What you are asked to do - Only an exact copy of the records below will serve as the answer.

Source data
--------

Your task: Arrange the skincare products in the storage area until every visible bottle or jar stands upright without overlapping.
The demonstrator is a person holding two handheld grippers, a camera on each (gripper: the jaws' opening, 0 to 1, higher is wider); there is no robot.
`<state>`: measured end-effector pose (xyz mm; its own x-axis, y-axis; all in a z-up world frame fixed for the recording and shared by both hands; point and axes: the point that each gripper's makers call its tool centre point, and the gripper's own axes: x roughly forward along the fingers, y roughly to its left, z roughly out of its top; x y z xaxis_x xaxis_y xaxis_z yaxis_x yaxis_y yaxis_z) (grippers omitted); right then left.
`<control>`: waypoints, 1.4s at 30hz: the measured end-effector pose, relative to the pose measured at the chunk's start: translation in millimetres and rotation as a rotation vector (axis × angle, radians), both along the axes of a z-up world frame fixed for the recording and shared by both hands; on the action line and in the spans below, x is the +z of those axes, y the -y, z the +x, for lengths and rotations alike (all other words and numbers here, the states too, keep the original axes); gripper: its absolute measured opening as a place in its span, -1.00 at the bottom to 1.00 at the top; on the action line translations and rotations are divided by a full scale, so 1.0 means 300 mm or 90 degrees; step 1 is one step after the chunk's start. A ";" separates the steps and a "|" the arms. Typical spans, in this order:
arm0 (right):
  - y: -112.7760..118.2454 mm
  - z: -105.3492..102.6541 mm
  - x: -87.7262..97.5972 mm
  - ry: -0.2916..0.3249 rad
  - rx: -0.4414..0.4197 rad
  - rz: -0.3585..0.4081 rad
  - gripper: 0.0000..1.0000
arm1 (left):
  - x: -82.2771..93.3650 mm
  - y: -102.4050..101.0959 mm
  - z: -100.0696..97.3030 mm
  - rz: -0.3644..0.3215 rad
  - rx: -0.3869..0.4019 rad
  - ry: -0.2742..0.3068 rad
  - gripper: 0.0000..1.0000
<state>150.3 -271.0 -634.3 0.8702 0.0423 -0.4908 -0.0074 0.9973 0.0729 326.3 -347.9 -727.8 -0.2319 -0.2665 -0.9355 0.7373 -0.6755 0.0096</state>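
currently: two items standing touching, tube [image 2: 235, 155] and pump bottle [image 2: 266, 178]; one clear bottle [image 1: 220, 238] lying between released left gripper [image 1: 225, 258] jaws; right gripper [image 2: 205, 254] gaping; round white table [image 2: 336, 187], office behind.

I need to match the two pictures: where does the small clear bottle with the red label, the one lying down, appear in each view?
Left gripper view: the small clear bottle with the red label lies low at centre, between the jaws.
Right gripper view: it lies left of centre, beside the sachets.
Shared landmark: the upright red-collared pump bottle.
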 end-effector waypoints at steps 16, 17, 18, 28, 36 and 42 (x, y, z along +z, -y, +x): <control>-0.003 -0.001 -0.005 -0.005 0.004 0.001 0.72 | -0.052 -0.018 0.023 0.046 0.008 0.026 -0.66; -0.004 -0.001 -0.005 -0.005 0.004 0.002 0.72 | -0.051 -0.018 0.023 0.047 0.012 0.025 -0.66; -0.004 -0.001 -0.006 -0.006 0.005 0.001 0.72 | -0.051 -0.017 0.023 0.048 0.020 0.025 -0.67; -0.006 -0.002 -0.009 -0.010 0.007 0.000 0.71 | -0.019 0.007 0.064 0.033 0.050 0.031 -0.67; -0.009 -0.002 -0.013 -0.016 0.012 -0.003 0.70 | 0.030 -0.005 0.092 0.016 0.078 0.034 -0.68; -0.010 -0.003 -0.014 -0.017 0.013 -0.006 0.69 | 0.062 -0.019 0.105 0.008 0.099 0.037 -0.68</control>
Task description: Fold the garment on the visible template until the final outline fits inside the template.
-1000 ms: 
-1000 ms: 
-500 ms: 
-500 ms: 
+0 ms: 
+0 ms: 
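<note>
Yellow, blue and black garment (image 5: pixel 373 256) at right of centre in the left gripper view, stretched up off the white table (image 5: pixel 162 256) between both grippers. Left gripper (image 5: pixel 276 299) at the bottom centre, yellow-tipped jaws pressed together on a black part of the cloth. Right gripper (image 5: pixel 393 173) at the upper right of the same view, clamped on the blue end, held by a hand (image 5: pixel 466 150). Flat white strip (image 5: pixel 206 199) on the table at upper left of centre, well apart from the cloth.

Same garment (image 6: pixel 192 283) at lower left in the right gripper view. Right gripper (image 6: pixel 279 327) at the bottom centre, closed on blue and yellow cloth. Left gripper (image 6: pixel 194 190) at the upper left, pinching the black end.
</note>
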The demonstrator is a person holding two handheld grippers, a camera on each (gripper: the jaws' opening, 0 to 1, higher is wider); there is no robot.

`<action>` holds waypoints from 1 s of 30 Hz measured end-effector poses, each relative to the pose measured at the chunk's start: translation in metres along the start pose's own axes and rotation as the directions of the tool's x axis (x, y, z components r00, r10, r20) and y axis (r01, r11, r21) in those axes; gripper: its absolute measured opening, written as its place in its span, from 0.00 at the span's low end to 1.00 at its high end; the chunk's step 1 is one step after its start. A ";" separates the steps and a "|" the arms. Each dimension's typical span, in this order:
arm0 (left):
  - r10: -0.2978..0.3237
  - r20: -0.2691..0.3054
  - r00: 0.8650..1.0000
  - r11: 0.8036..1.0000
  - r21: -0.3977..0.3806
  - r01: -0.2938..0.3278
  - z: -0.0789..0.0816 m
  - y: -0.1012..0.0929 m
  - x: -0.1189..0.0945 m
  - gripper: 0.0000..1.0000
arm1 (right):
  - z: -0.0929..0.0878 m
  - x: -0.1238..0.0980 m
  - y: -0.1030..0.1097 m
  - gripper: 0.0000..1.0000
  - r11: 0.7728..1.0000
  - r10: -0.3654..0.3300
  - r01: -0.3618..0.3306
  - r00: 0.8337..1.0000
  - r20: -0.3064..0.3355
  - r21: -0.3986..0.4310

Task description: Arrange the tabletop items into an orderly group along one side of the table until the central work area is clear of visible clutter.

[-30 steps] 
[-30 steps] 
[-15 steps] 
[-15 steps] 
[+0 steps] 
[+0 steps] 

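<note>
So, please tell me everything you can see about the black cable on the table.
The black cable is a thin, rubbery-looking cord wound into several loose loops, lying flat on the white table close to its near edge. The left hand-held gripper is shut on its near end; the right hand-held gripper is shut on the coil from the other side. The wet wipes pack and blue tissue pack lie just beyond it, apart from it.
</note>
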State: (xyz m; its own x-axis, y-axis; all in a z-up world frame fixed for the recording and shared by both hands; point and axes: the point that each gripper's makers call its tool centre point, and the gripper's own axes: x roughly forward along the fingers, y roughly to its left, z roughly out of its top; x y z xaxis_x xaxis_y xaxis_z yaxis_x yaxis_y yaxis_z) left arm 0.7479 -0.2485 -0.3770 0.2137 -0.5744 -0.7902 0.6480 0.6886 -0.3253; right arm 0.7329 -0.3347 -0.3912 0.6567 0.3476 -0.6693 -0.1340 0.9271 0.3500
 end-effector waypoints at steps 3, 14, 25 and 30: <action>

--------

Final answer -
Your task: Arrange the skincare products in the storage area until every visible bottle or jar stands upright without overlapping.
The demonstrator is a person holding two handheld grippers, a camera on each (gripper: the jaws' opening, 0 to 1, higher is wider); there is no robot.
`<state>`: measured end-effector pose (xyz mm; its own x-axis, y-axis; all in a z-up world frame fixed for the recording and shared by both hands; point and axes: the point that each gripper's makers call its tool centre point, and the gripper's own axes: x roughly forward along the fingers, y roughly to its left, z roughly out of its top; x y z xaxis_x xaxis_y xaxis_z yaxis_x yaxis_y yaxis_z) (grippers omitted); right then left.
`<control>`: waypoints, 1.4s at 30hz: the measured end-effector pose, relative to the pose measured at the chunk's start: translation in millimetres and rotation as a rotation vector (axis × angle, radians), both along the axes of a z-up world frame fixed for the recording and shared by both hands; on the action line and in the spans below, x is the +z of those axes, y the -y, z the +x, for lengths and rotations alike (all other words and numbers here, the states too, keep the original axes); gripper: its absolute measured opening as a place in its span, -1.00 at the bottom to 1.00 at the top; on the action line translations and rotations are divided by a full scale, so 1.0 means 300 mm or 90 degrees; step 1 is one step after the chunk's start. A ";" separates the steps and a "|" the arms. Typical spans, in this order:
arm0 (right):
  - y: -112.7760..118.2454 mm
  - z: -105.3492..102.6541 mm
  - x: -87.7262..97.5972 mm
  - ry: -0.2916..0.3249 rad
  - rx: -0.4414..0.4197 rad
  - rz: -0.3585..0.4081 rad
  - gripper: 0.0000..1.0000
arm1 (left):
  - x: -82.2771..93.3650 mm
  - y: -102.4050..101.0959 mm
  - z: -100.0696..97.3030 mm
  - rz: -0.3644..0.3215 rad
  - rx: -0.3869..0.4019 rad
  - ry: -0.2742..0.3068 rad
  - gripper: 0.0000..1.0000
<state>150.3 -271.0 -634.3 0.8702 0.0423 -0.4908 -0.0074 0.9973 0.0729 326.3 -347.9 -727.8 -0.2319 -0.2665 -0.9355 0.7373 -0.6755 0.0096</state>
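currently: two items standing touching, tube [image 2: 235, 155] and pump bottle [image 2: 266, 178]; one clear bottle [image 1: 220, 238] lying between released left gripper [image 1: 225, 258] jaws; right gripper [image 2: 205, 254] gaping; round white table [image 2: 336, 187], office behind.

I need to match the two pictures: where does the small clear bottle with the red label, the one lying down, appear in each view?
Left gripper view: the small clear bottle with the red label lies low at centre, between the jaws.
Right gripper view: it lies left of centre, beside the sachets.
Shared landmark: the upright red-collared pump bottle.
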 end-effector waypoints at steps 16, 17, 18, 28, 36 and 42 (x, y, z along +z, -y, +x): <control>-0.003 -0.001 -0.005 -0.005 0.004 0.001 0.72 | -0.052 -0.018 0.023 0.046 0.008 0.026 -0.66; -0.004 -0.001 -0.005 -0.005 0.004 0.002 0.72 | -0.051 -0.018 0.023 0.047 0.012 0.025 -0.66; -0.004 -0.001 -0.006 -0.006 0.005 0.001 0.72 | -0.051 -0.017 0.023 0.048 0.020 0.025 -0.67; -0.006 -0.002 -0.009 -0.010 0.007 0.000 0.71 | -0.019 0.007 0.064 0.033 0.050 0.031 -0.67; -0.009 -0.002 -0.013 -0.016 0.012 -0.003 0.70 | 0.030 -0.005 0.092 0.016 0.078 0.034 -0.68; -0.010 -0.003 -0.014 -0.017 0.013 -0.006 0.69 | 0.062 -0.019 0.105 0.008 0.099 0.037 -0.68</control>
Task description: Fold the garment on the visible template until the final outline fits inside the template.
-1000 ms: 
-1000 ms: 
-500 ms: 
-500 ms: 
+0 ms: 
+0 ms: 
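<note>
Yellow, blue and black garment (image 5: pixel 373 256) at right of centre in the left gripper view, stretched up off the white table (image 5: pixel 162 256) between both grippers. Left gripper (image 5: pixel 276 299) at the bottom centre, yellow-tipped jaws pressed together on a black part of the cloth. Right gripper (image 5: pixel 393 173) at the upper right of the same view, clamped on the blue end, held by a hand (image 5: pixel 466 150). Flat white strip (image 5: pixel 206 199) on the table at upper left of centre, well apart from the cloth.

Same garment (image 6: pixel 192 283) at lower left in the right gripper view. Right gripper (image 6: pixel 279 327) at the bottom centre, closed on blue and yellow cloth. Left gripper (image 6: pixel 194 190) at the upper left, pinching the black end.
</note>
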The demonstrator is a person holding two handheld grippers, a camera on each (gripper: the jaws' opening, 0 to 1, higher is wider); there is no robot.

`<action>` holds waypoints from 1 s of 30 Hz measured end-effector poses, each relative to the pose measured at the chunk's start: translation in metres along the start pose's own axes and rotation as the directions of the tool's x axis (x, y, z components r00, r10, r20) and y axis (r01, r11, r21) in those axes; gripper: its absolute measured opening, written as its place in its span, from 0.00 at the span's low end to 1.00 at its high end; the chunk's step 1 is one step after its start. A ";" separates the steps and a "|" the arms. Each dimension's typical span, in this order:
arm0 (left):
  - r10: -0.2978..0.3237
  - r20: -0.2691..0.3054
  - r00: 0.8650..1.0000
  - r11: 0.8036..1.0000
  - r21: -0.3977..0.3806
  - r01: -0.2938..0.3278
  - z: -0.0789..0.0816 m
  - y: -0.1012..0.0929 m
  - x: -0.1189..0.0945 m
  - gripper: 0.0000..1.0000
arm1 (right):
  - z: -0.0929..0.0878 m
  - x: -0.1238..0.0980 m
  - y: -0.1030..0.1097 m
  - gripper: 0.0000..1.0000
  - r11: 0.7728..1.0000
  - r10: -0.3654..0.3300
  - r01: -0.3618..0.3306
  - r00: 0.8337..1.0000
  - r20: -0.3064..0.3355
  - r21: -0.3986..0.4310

Task description: Arrange the tabletop items into an orderly group along one side of the table until the central work area is clear of visible clutter.

[-30 steps] 
[-30 steps] 
[-15 steps] 
[-15 steps] 
[+0 steps] 
[+0 steps] 

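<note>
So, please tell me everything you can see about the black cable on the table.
The black cable is a thin, rubbery-looking cord wound into several loose loops, lying flat on the white table close to its near edge. The left hand-held gripper is shut on its near end; the right hand-held gripper is shut on the coil from the other side. The wet wipes pack and blue tissue pack lie just beyond it, apart from it.
</note>
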State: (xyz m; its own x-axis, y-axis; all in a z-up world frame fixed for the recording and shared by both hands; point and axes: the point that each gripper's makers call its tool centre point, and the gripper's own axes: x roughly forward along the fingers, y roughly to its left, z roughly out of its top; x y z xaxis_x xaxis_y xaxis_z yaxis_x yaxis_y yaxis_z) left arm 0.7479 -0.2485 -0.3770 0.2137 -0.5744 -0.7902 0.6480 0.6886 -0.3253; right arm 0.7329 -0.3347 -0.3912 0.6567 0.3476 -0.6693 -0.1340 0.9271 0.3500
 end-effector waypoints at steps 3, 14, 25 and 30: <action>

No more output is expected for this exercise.